Quando Nena me convidou para dirigir uma montagem de Murro em Ponta de Faca eu estava sem tempo nenhum. Mas Ficou aquela coceira mexendo no meu bestunto. Afinal, era uma forma de homenagear Augusto Pinto Boal, em artes Augusto Boal, e para nós, que havíamos trabalhado e aprendido tanto com ele, simplesmente Boal.

Boal trouxe para o Teatro de Arena o Método, forma abreviada de chamar o método que Constantin Stanislavski foi desenvolvendo em sua vida na arte.

Boal trouxe método ao nosso trabalho teatral, muitas vezes criativo, mas sem uma reflexão sobre o sentido da arte. Boal trouxe uma relação dialética entre paixão e ideologia, entre sentimento e razão, entre liberdade e responsabilidade. Num grupo teatral tão criativo como o Arena (tinha Guarnieri, tinha Juca de Oliveira, tinha Vianinha, tinha Chico de Assis, tinha Fauzi Arap, Flavio Migliaccio, Nelson Xavier, Milton Gonçalves, Ary Toledo, tinha tanta gente criativa!), alguém tinha de amarrar o guiso no gato, sistematizar as experiências, os laboratórios, o processo que leva um texto escrito a se transformar em teatro. Esse alguém era o Boal. Nós todos éramos adúlteros, tínhamos paixões pelo cinema, a tv nos seduzia, o Arena era um

entra-e-sai de recursos artísticos. Somente um sempre ficou segurando as pontas e as barras mais pesadas: ele, Boal. Em 1978 eu havia dirigido a primeira montagem de Murro em Ponta de Faca, sua peça mais pessoal, escrita durante seus anos de exílio. Uma peça emocionante, especialmente para nós, seus filhos/irmãos, que pudemos ter em mãos um documento precioso, mais do que uma peça teatral, um testemunho vivo de um exilado, mudando mais de país do que de sapatos, depois de prisão e

torturas no DOPS, OBAN, em São Paulo. A montagem de 78, que tinha produção de Othon Bastos, pretendia chamar a atenção sobre Boal, reforçando o movimento pró anistia. Infelizmente, quando Boal voltou ao Brasil a peça já havia saído de cartaz.

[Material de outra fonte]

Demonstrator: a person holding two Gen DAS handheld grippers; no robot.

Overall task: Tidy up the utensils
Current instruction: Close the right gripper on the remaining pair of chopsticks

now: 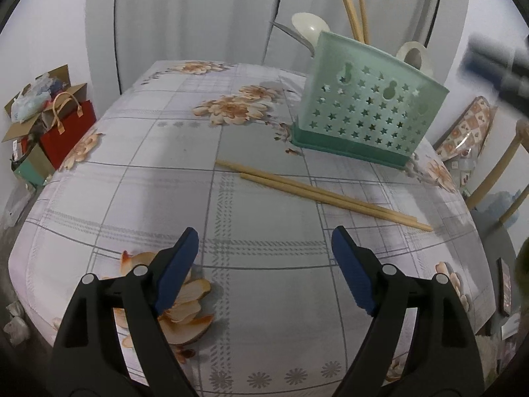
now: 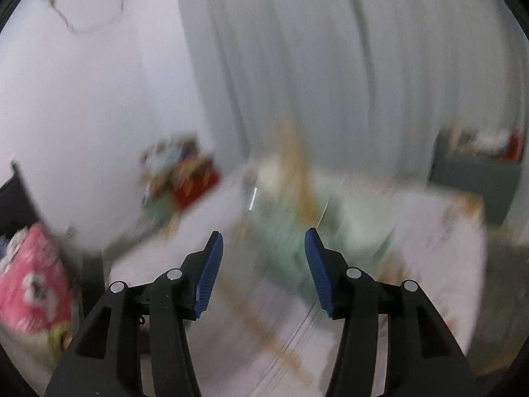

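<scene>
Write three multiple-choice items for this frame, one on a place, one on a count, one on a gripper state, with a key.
1. Where do the loose wooden chopsticks lie?
A. On the floral tablecloth, in front of the green star-perforated plastic utensil holder
B. Inside the red paper bag
C. Between the left gripper's pads

2. How many wooden chopsticks lie flat on the cloth?
A. None
B. Two
C. Five

3. How does the left gripper stand?
A. Shut on a spoon
B. Shut on nothing
C. Open and empty

Key: 1 A, the sticks rest on the cloth just before the holder's base. 2 B, a pair lies side by side. 3 C, its blue pads stand wide apart with only cloth between them.
</scene>
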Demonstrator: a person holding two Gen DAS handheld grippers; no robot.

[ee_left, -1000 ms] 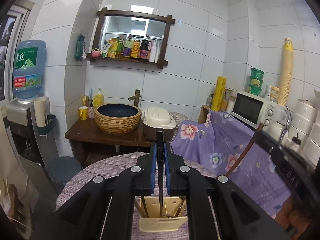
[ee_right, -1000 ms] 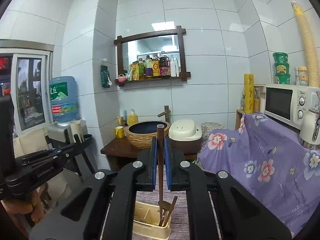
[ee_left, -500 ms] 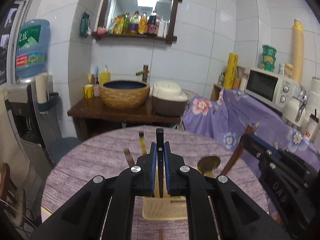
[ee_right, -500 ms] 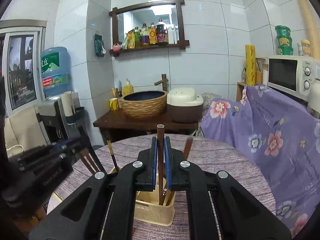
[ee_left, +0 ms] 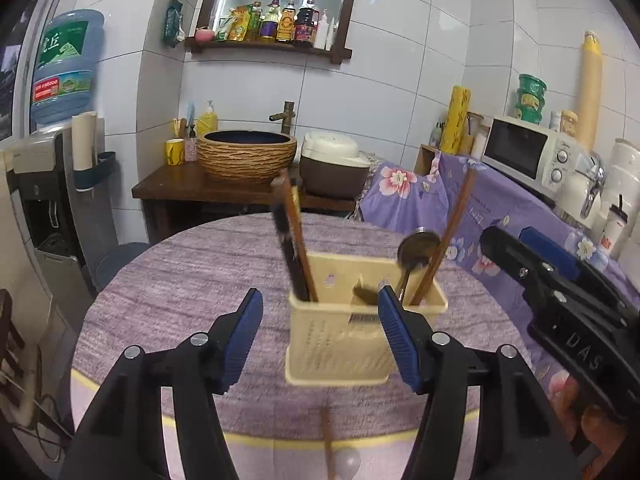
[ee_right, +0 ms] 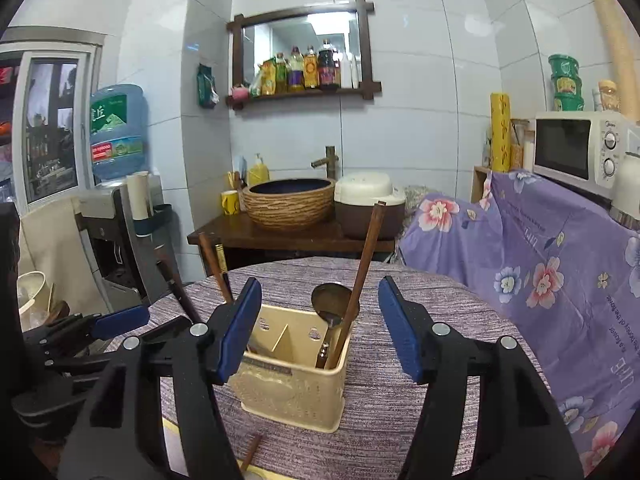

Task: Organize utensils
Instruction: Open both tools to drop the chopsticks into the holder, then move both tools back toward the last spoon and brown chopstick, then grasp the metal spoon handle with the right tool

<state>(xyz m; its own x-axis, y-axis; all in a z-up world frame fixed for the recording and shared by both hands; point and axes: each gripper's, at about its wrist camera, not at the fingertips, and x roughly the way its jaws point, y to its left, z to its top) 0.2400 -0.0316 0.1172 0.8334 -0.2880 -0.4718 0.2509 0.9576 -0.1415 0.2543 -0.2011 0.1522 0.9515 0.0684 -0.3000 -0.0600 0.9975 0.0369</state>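
Observation:
A cream plastic utensil holder stands on the round purple-clothed table. Its left compartment holds dark chopsticks. Its right compartment holds a brown chopstick and a metal spoon. My left gripper is open and empty, just in front of the holder. My right gripper is open and empty, just above the holder, and it shows at the right in the left wrist view. Another wooden-handled spoon lies on the table near me.
Behind the table stand a wooden counter with a woven basin, a rice cooker and a water dispenser. A purple floral cloth covers furniture at the right, with a microwave on it.
Both grippers have opened and let go of the utensils they held, which now stand in the holder. Both grippers have moved lower and nearer to the holder.

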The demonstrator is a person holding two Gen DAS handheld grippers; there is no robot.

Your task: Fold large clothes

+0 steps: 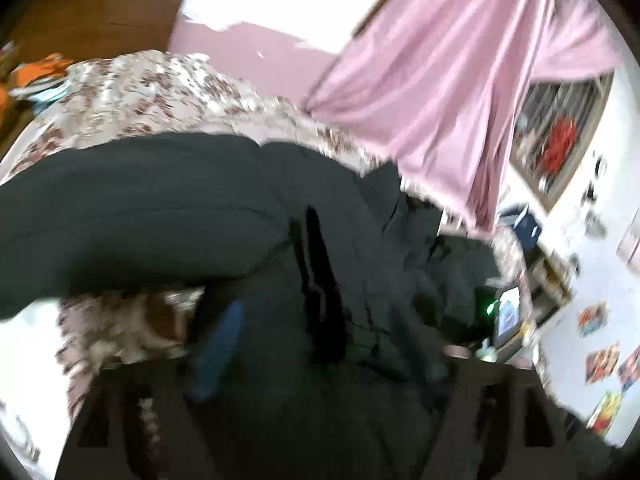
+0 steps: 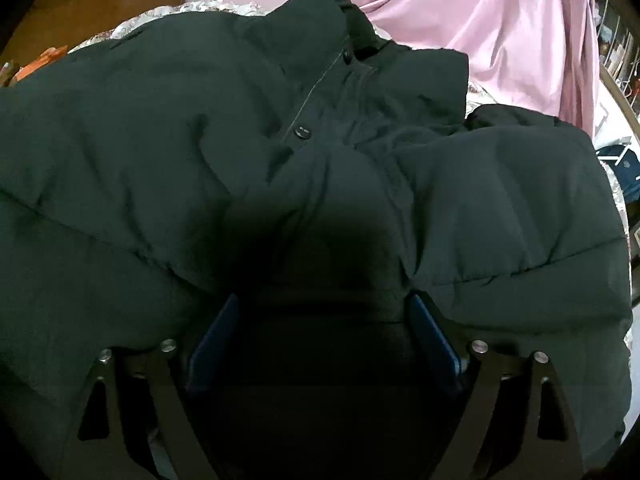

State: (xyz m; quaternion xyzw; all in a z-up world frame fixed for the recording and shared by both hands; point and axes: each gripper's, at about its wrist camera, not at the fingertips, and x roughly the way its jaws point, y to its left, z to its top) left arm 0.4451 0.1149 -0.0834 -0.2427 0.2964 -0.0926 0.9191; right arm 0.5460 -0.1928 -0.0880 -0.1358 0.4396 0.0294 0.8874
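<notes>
A large dark green padded jacket (image 2: 160,140) lies on a floral bedspread (image 1: 160,92). In the right wrist view its collar and buttons (image 2: 303,132) point away from me. My right gripper (image 2: 324,312) is open, its blue pads (image 2: 430,332) spread wide with a puffy fold of the jacket between them. In the blurred left wrist view the jacket (image 1: 140,216) is lifted and draped. My left gripper (image 1: 280,344) is mostly buried in the fabric; one blue pad (image 1: 224,340) shows, the other is hidden.
A pink curtain (image 1: 460,80) hangs beyond the bed. A wooden wardrobe (image 1: 100,8) stands at the far left. Orange clothes (image 1: 36,72) lie at the bed's left edge. A shelf with small items (image 1: 532,272) and a window (image 1: 560,136) are on the right.
</notes>
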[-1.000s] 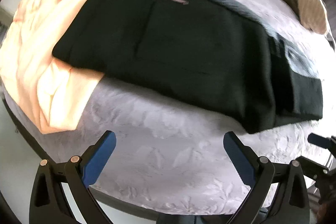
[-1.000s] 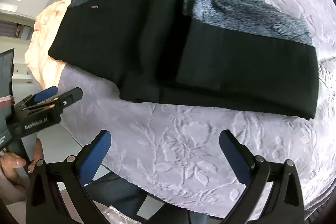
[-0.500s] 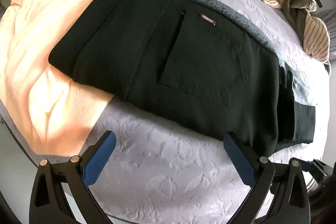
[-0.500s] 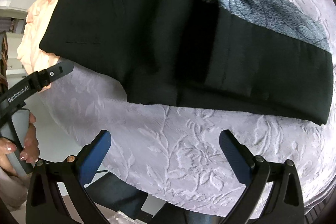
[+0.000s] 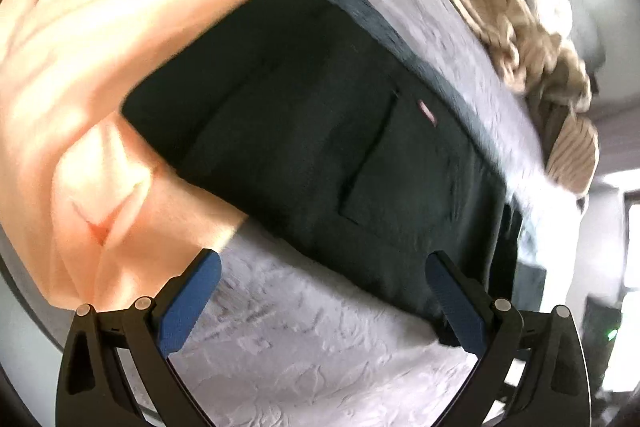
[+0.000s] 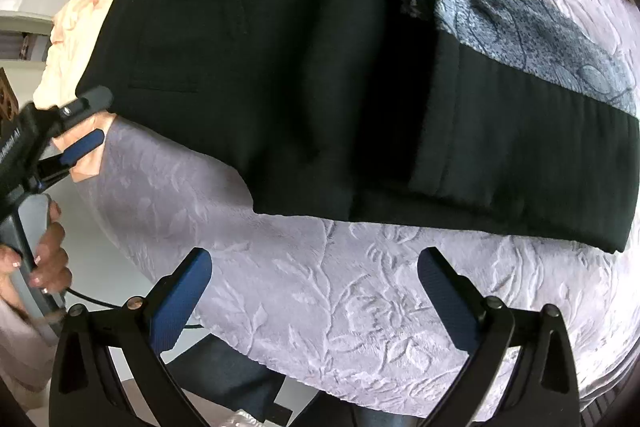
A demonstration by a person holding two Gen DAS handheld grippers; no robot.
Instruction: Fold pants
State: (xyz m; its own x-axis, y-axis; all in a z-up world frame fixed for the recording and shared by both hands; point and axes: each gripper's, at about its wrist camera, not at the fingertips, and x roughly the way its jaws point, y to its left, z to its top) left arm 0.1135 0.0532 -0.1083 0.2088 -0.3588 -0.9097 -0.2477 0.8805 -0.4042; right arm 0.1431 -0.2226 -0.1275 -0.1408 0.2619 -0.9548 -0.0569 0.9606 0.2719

Passados mais de trinta anos, volto a vivenciar, como diz Boal, “as andanças de muita gente maravilhosa (cada qual no seu feitio) que eu andei encontrando, e  desencontrando, em tantos aeroportos, estações, gares, no sol ou na neve”.  Este espetáculo é um tributo a Boal, que nos deixou no ano passado.

Mas a equipe, elenco, recursos artísticos e técnicos, montada pela Nena, deixaria Boal orgulhoso, como deixaram este que vos escreve com a certeza que teatro vale a pena, o teatro nos engrandece, nos faz melhores. Não cito nomes para não cometer injustiças, mas considerem-se todos beijados e abraçados.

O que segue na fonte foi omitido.